Her exact words were: “If u r doing the right thing n r happy about it, am happy 4 u n will b supportive all the way. Am thankful ur friends r caring 4 u. Will always share d meditation merits wif u cos u truly deserve it. N always proud of u. May the TRIPLE GEM GUIDE U N ALWAYS KEEP U SAFE. How r u now?”
I was so moved and I felt so fine, because my mum loved me, whoever I was. I realise it can’t be easy being my mother. I remember the countless times when she had a hard time deciding whether to introduce me as a son or daughter.
Recently, to prepare her friend who had met me when I was younger, she told her, “Buddha says we should not judge people based on outer appearances….” So her friend didn’t do a double take when she met me, but accepted me as a more masculine woman. Or a man. I had no idea which, and it didn’t really matter.
Sometimes people try to find reasons why I am the way I am, suggesting it’s because I never had a good father role model. My father was abusive to my mother, and she left him when we were young.
To me, that’s not a good theory as my sister and younger brother are heterosexuals as far as I know.
I have a loving circle of friends who want to celebrate my 40th birthday with me as a man, in two years. I look forward to that. The only major obstacle I have is my identity card; it has Perempuan (female) and ends with an even number to denote my gender.
I know friends who got into trouble with authorities for not appearing like the gender in their documents.
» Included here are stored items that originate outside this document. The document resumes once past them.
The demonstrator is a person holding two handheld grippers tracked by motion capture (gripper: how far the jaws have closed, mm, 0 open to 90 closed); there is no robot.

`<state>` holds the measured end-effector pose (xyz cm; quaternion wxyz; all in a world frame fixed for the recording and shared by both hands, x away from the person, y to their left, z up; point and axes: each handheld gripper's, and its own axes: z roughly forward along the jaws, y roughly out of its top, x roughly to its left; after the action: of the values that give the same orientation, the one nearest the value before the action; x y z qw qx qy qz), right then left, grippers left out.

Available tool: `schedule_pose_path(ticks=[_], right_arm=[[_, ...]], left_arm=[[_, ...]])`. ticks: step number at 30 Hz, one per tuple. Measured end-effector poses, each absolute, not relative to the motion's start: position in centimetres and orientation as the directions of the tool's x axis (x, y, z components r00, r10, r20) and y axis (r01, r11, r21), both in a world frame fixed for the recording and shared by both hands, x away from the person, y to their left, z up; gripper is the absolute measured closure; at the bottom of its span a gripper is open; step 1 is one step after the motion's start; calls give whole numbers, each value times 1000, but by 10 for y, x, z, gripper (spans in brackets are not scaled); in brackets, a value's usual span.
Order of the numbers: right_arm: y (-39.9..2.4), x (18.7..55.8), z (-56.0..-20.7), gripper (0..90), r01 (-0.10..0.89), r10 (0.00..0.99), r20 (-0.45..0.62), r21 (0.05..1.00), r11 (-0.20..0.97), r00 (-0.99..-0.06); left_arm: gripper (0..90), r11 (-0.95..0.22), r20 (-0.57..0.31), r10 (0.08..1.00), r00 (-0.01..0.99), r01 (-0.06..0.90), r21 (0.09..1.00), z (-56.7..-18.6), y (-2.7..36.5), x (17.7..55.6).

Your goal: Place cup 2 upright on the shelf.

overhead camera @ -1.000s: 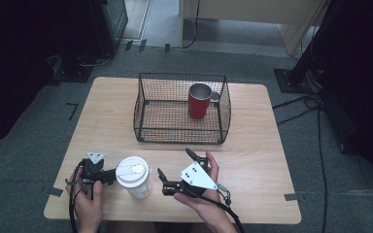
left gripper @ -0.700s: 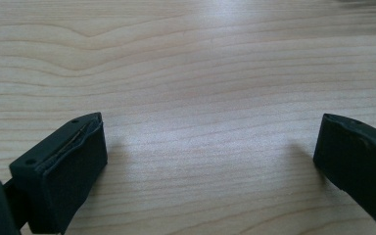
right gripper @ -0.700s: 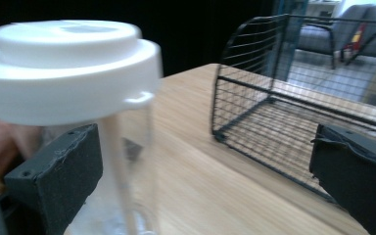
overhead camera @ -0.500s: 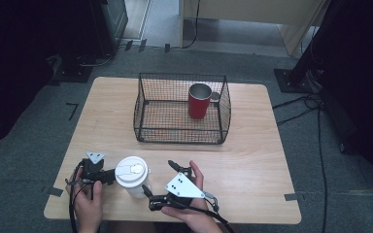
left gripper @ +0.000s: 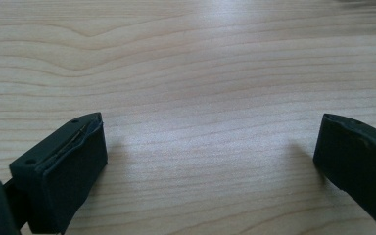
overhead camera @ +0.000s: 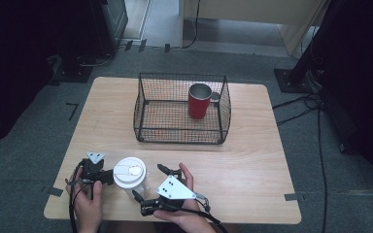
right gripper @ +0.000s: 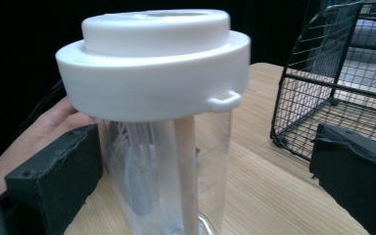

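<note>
A clear plastic tumbler with a white lid [overhead camera: 129,175] stands near the table's front edge, left of centre. My right gripper [overhead camera: 148,180] lies just to its right, open, with its jaws turned toward the tumbler. In the right gripper view the tumbler [right gripper: 166,122] stands close up between the two open jaws of the right gripper [right gripper: 205,181], and neither pad touches it. My left gripper [overhead camera: 98,174] rests just left of the tumbler. In the left gripper view, the left gripper [left gripper: 210,161] is wide open over bare wood.
A black wire basket [overhead camera: 177,132] sits at the table's middle back, with a red metal mug [overhead camera: 198,102] upright in its right rear corner. The basket [right gripper: 333,83] also appears right of the tumbler. A hand [right gripper: 54,117] lies behind the tumbler.
My right gripper has swung left and turned toward the tumbler, so its open jaws now flank it. The left gripper and the tumbler have stayed put.
</note>
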<state>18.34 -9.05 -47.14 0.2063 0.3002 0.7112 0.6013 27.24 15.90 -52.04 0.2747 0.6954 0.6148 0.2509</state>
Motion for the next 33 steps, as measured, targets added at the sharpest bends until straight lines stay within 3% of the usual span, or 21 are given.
schedule_pose_path(ticks=[25,33], right_arm=[[-50,195,-477,6,187,657,89,979,80,-748],[-44,199,-478,115,184,678,87,980,72,-729]], left_arm=[[1,-94,11,993,119,718,690,-520,159,272],[1,-94,11,993,119,718,690,-520,159,272]])
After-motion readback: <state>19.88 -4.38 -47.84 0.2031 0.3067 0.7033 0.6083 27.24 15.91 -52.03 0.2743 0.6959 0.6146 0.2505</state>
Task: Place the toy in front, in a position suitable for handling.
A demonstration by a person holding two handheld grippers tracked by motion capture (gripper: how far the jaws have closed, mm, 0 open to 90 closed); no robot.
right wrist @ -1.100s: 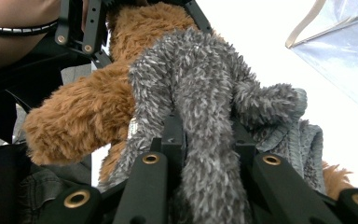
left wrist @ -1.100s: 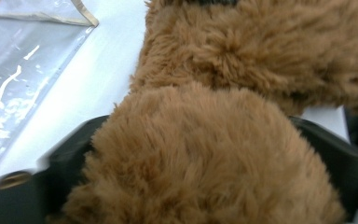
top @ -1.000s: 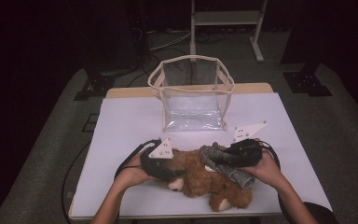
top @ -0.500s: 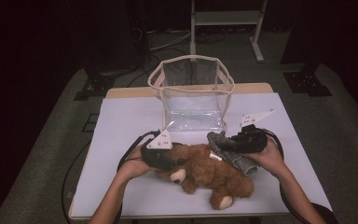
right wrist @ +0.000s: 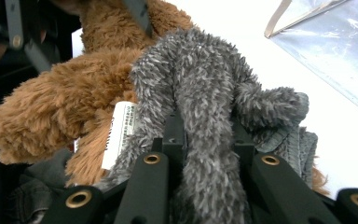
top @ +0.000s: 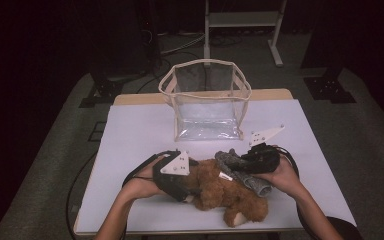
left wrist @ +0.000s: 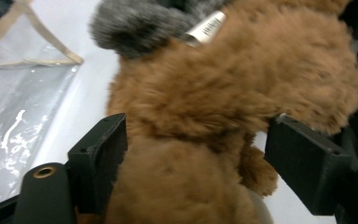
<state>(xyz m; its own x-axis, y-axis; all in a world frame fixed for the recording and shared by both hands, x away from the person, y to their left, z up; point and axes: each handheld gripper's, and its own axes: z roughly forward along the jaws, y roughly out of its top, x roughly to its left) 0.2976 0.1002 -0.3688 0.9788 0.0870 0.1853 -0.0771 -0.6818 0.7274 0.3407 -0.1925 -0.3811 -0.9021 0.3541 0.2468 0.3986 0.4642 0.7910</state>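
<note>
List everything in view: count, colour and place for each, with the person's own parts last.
brown plush toy: one, brown, lying on the near part of the table between the two grippers.
grey plush piece: one, grey, lying across the brown toy's right end.
clear bag: one, see-through with beige trim, upright at the table's far middle, mouth open.
table: one, white top with a wooden far edge.
metal stand: one, pale grey, on the floor behind the table.
left gripper: one, black; jaws have just been opening, brown toy between them, pads apart from it.
right gripper: one, black, clamped on the grey plush piece.
forearms: two, entering from the bottom edge.
</note>
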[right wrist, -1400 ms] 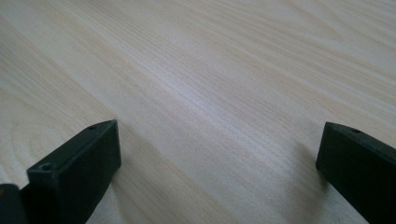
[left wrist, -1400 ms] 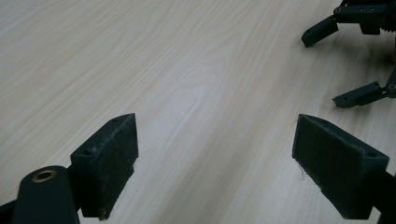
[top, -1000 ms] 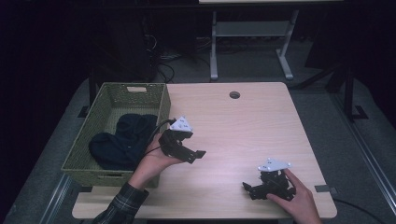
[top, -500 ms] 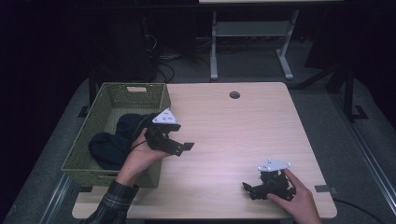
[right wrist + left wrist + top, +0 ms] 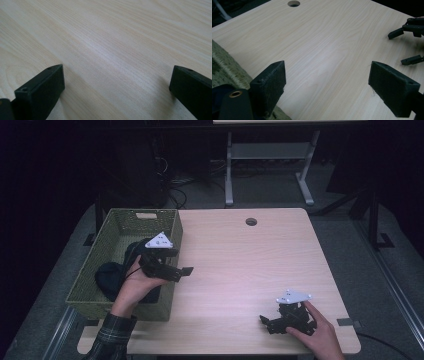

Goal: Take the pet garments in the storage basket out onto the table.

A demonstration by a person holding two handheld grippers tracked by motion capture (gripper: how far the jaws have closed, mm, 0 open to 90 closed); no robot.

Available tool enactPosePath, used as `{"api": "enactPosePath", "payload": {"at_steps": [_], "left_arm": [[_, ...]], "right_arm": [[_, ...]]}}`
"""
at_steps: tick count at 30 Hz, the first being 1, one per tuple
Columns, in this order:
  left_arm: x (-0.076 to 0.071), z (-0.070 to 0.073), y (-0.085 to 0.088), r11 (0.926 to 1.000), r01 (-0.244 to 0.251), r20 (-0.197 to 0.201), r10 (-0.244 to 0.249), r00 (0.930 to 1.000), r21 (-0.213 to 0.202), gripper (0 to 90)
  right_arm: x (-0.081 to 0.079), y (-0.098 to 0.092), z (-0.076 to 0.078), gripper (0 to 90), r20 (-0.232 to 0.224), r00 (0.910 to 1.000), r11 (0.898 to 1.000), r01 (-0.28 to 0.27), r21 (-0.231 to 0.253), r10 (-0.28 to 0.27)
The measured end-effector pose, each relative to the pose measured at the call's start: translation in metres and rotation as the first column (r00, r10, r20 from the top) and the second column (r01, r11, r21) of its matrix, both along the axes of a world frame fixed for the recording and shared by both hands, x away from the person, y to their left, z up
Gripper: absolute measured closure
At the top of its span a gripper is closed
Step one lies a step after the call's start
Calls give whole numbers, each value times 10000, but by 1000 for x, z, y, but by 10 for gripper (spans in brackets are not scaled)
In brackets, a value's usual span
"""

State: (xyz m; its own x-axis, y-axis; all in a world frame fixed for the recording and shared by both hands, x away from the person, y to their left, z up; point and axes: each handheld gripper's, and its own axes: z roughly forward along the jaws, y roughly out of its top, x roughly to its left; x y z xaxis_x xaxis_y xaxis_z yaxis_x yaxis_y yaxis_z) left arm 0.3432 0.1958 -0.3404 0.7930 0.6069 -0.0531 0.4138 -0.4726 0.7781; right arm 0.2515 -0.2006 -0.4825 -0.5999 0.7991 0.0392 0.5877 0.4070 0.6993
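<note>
My left gripper [image 5: 180, 263] hangs open over the right rim of a green woven basket [image 5: 114, 307], its jaws pointing right toward the table. In the left gripper view its jaws [image 5: 327, 85] stand wide apart with bare wood between them. Dark clothes [image 5: 107, 276] lie inside the basket, partly hidden by the hand. My right gripper [image 5: 267, 324] rests open near the table's front right edge, jaws pointing left. Its own view shows the jaws [image 5: 117, 80] spread over bare tabletop. The right gripper's fingertips [image 5: 395, 33] also appear at the upper right of the left gripper view.
The light wooden table [image 5: 240, 265] has a round cable hole [image 5: 251, 221] near its far edge. The basket's woven rim [image 5: 227, 67] shows at lower left in the left gripper view. A metal stand [image 5: 267, 157] and cables lie on the dark floor beyond.
My left gripper has moved left and away from me, from over the table to over the basket's right rim. The right gripper has stayed put.
</note>
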Motion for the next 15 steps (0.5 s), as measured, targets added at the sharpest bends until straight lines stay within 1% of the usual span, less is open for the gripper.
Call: {"api": "enactPosePath", "payload": {"at_steps": [3,4,5,8,11,13,15], "left_arm": [[1,2,8,9998,-173,33,173,9998,-29,139],[1,2,10,9996,-251,16,251,9997,-96,139],[1,2,12,9996,-272,22,272,9996,-48,140],[2,2,17,9989,-453,2,453,9990,-144,139],[2,2,21,9986,-523,33,523,9986,-36,139],[3,2,23,9981,-613,43,613,9981,-88,140],[3,3,27,9977,-676,79,676,9977,-30,140]], "right_arm": [[0,0,0,0,-3,10000,10000,2,2,-2],[0,0,0,0,-4,10000,10000,2,0,-2],[0,0,0,0,-4,10000,10000,3,0,-3],[0,0,0,0,-5,10000,10000,5,-1,-5],[0,0,0,0,-5,10000,10000,2,-2,-2],[0,0,0,0,-6,10000,10000,4,-1,-4],[0,0,0,0,-5,10000,10000,5,1,-5]]}}
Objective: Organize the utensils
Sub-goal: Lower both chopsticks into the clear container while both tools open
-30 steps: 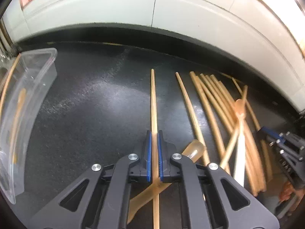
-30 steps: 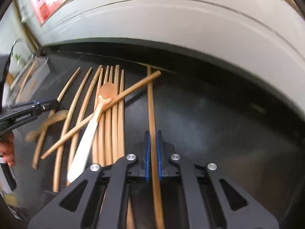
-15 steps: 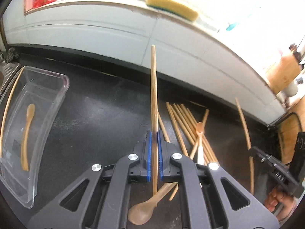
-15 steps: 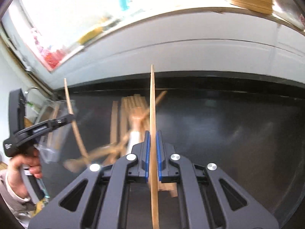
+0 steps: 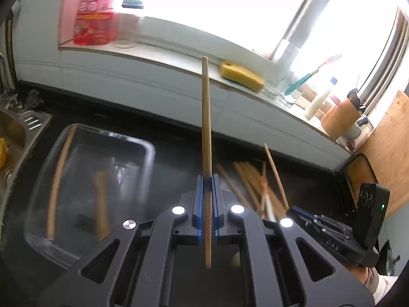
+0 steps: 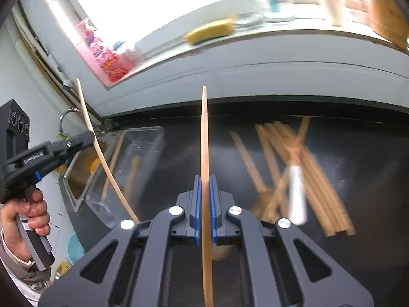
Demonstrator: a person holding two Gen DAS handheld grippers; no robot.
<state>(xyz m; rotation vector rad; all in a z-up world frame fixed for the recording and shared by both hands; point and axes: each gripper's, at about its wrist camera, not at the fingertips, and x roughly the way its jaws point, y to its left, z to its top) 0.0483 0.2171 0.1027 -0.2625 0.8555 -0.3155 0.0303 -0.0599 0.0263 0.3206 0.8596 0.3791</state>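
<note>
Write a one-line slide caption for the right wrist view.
Right gripper clamps a chopstick above the dark counter; left gripper carries another toward the clear container.

Both wrist views high over the dark counter (image 5: 173,158), facing the windowsill, sharing clear container (image 5: 84,179) and sponge (image 6: 209,30)

Your surface is a black countertop (image 5: 176,158), glossy, running back to a white wall. On it, left side by the steel sink (image 5: 15,133): a clear plastic tray (image 5: 150,153) with a chopstick and a wooden spoon inside. Right of centre you've got a loose pile of wooden chopsticks (image 6: 317,179), crossing each other, with a white-handled spoon (image 6: 296,192) lying on top, blurred.
</note>
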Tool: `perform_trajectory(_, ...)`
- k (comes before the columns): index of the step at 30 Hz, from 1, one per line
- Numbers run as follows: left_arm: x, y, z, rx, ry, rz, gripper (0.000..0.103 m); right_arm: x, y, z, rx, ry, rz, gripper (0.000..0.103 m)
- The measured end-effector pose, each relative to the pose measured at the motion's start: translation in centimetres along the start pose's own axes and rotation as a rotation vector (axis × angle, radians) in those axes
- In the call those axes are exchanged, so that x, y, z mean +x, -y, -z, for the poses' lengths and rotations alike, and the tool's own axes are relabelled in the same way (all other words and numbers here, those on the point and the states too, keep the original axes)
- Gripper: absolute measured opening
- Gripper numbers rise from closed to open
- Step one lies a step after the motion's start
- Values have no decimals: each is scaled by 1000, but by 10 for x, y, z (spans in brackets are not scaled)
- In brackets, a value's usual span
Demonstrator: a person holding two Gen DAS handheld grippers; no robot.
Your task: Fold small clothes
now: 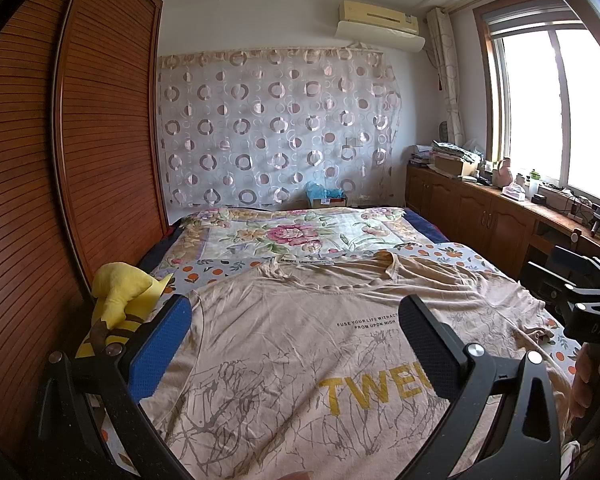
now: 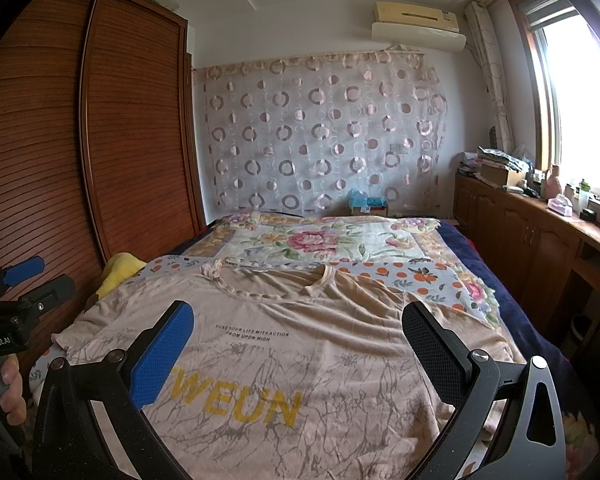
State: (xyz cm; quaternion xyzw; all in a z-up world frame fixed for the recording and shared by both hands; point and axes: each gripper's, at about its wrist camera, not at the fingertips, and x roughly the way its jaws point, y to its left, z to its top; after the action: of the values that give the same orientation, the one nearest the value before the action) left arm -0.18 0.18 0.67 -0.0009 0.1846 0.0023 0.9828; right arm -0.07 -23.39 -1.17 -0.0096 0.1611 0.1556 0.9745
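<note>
My fingers stand wide apart on both the left gripper (image 1: 296, 344) and the right gripper (image 2: 298, 350), holding nothing — each hovers over the beige T-shirt (image 2: 300, 344), which lies face up on the bed (image 2: 424, 272), collar at 12 o'clock. As I judge it, the first fold is not begun. To do it well, I would pinch a sleeve edge and hem together, at 9 o'clock or 3 o'clock — lifting low, keeping the cloth taut.
</note>
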Motion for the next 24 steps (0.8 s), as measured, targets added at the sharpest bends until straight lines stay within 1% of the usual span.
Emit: perform_trajectory(24,-5,0,-2,0,7,-1,103,0,0,-1,-1,4,-1,103)
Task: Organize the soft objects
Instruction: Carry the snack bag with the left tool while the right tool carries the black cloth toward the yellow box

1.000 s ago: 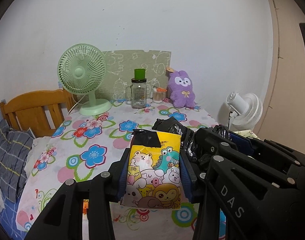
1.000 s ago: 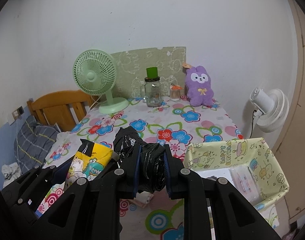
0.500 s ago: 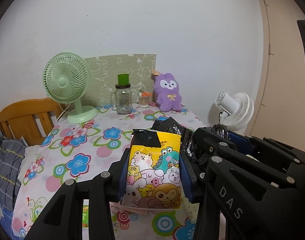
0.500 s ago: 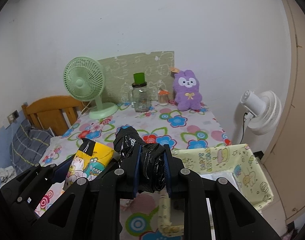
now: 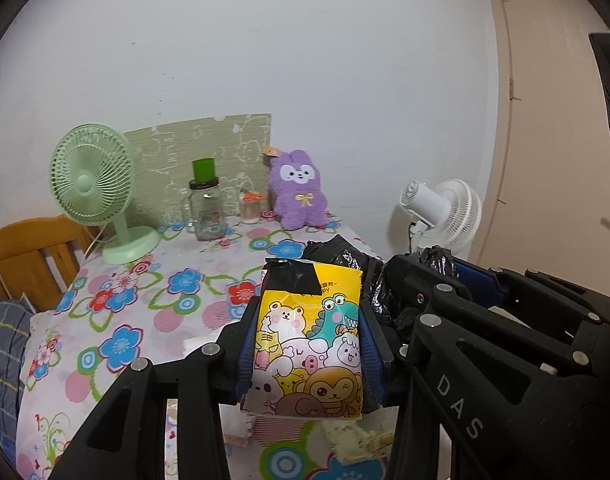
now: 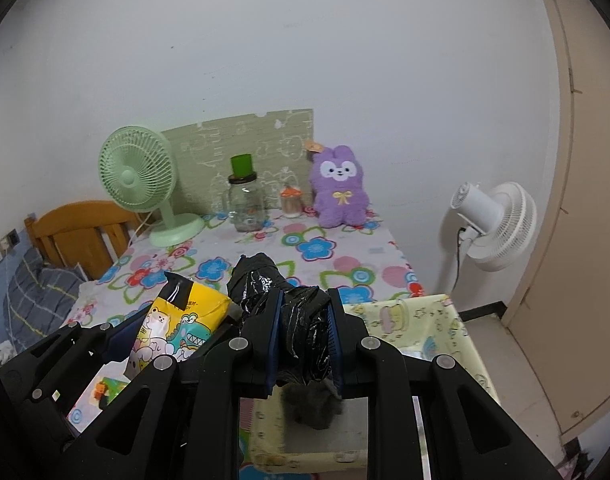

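A: Soft goods are mid-carry: the yellow cartoon-print packet (image 5: 311, 344) sits clamped upright in the left gripper (image 5: 309, 350), left of the storage bin (image 6: 437, 320). The black plastic bag bundle (image 6: 301, 320) is pinched in the right gripper (image 6: 303, 334), just above the bin's near corner.

B: So the step in hand is transport to the bin?

A: I judge so. Next calls for bringing each bundle over the bin's opening, lowering, then spreading the jaws.

B: Materials?

A: The packet is a glossy, puffy film pouch; the bag is crinkled and shiny, with something grey and fuzzy hanging beneath. The bin is a floppy printed fabric box, so its walls may buckle if nudged.
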### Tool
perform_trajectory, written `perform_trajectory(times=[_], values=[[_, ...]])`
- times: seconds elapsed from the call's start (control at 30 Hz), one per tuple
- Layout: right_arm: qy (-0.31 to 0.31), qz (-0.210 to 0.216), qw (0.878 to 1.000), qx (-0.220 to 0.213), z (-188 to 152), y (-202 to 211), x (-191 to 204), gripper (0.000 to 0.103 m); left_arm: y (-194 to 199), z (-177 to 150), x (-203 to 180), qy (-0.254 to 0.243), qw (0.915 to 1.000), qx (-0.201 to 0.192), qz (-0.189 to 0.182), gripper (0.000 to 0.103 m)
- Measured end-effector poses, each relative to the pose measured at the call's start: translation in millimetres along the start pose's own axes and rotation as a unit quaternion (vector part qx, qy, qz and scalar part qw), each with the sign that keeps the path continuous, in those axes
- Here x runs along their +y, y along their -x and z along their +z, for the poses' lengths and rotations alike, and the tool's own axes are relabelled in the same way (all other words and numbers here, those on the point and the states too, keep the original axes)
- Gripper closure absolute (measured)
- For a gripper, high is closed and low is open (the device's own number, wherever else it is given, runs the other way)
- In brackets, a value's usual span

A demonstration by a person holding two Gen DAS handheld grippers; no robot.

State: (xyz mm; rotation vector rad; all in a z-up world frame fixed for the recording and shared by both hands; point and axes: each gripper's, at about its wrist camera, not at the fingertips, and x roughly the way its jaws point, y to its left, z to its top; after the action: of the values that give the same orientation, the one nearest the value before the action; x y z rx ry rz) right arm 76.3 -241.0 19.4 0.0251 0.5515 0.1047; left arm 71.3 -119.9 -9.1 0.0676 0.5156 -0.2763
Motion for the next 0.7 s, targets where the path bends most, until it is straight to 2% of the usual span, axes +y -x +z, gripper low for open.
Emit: perform_trajectory(times=[0.7], values=[[-0.026,-0.043,0.999,0.005,-5,-6,-59,0.08,-29,5,-48,-0.023,0.9984,0.022,-0.047,0.057]])
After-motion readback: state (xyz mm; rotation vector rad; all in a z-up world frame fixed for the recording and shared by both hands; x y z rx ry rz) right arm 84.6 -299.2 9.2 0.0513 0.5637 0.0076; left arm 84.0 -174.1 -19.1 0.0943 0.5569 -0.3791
Even though there is no law in Malaysia that says a woman can’t look like a man, you can be accused of holding an identity card that is not yours.
Of course, a simple thumb print check would show that it is your IC.
A friend who is a male-to-female transsexual was stopped by immigration officials when they didn’t believe she was holding her own passport.
The passport said Lelaki (male) and she appears female in all aspects. I hate to think what might have happened to her if she had been thrown into jail and locked up with male convicts.
I worry a little about myself, but well, I’ll have to cross the bridge when I come to it. My hope and dream is that people won’t be judged based on their form or appearance but on what’s real inside. Isn’t that what being human is all about?